How will the rule be enforced?
An administration official declined to answer our question, deferring to the rule-making process. An OSHA spokesperson provided us with a prepared statement that did not answer our question, either.
However, Psaki said fines for OSHA violations are up to “$13,600 per violation, but this is all a part of what would be determined in the coming weeks.”
When will the rule take effect?
The Occupational Safety and Health Act of 1970 says an emergency temporary standard takes “immediate effect upon publication in the Federal Register.” But it is not clear how long it will take for OSHA to publish a rule.
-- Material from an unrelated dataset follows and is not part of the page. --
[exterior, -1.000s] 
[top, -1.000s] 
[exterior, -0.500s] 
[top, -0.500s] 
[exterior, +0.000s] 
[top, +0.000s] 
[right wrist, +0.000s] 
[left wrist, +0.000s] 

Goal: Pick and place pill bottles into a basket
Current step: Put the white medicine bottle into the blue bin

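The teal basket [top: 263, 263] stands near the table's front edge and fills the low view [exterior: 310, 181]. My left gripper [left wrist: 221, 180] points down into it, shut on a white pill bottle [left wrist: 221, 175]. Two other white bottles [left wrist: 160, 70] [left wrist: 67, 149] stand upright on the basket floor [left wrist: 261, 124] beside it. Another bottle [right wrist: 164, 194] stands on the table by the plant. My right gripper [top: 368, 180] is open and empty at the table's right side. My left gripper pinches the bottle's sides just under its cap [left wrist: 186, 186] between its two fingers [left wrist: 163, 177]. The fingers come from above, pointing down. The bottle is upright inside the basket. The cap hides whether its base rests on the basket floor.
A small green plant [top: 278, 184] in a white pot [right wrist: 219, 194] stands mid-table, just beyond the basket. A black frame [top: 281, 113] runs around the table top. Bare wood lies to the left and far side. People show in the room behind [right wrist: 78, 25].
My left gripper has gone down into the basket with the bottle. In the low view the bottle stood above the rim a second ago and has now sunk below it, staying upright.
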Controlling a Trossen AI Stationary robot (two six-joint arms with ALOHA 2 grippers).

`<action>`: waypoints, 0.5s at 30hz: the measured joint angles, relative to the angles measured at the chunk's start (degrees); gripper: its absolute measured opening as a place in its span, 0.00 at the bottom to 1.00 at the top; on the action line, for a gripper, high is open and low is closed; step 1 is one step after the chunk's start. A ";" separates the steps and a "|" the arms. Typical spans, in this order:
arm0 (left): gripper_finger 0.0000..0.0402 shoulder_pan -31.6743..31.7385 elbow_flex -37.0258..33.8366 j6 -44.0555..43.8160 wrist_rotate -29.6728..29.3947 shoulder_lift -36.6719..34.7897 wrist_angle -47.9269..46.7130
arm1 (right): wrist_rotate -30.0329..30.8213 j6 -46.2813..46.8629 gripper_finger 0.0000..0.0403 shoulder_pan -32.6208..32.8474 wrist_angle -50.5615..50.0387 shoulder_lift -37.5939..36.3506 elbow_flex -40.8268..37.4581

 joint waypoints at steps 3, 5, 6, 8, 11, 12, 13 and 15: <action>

At the press briefing, Psaki indicated the rule-making process would take “weeks.”
Will the administration offer financial incentives for states to mandate vaccines at the state level?
The federal government cannot direct states to issue vaccine mandates, but it could provide financial incentives for states to do so.
“[T]he Supreme Court has interpreted the Tenth Amendment to prevent the federal government from commandeering or requiring state officers to carry out federal directives,” the Congressional Research Service explained in a 2019 report. “In the context of vaccination, this principle prevents Congress from requiring states or localities to pass mandatory vaccination laws, but it does not impede Congress from using its Spending Clause authority to provide incentives (in the form of federal grants) to states to enact laws concerning vaccination.”
At the Sept. 10 briefing, Psaki declined to answer if the Biden administration is considering providing incentives for states to mandate vaccinations. “I don’t have anything else to preview or predict for you in terms of additional next steps,” she said.
She did, however, acknowledge that the federal government doesn’t “have the ability to tell every American you have to be vaccinated,” adding “there’s a means of encouraging it“ and that’s what the vaccine-or-test rule would do.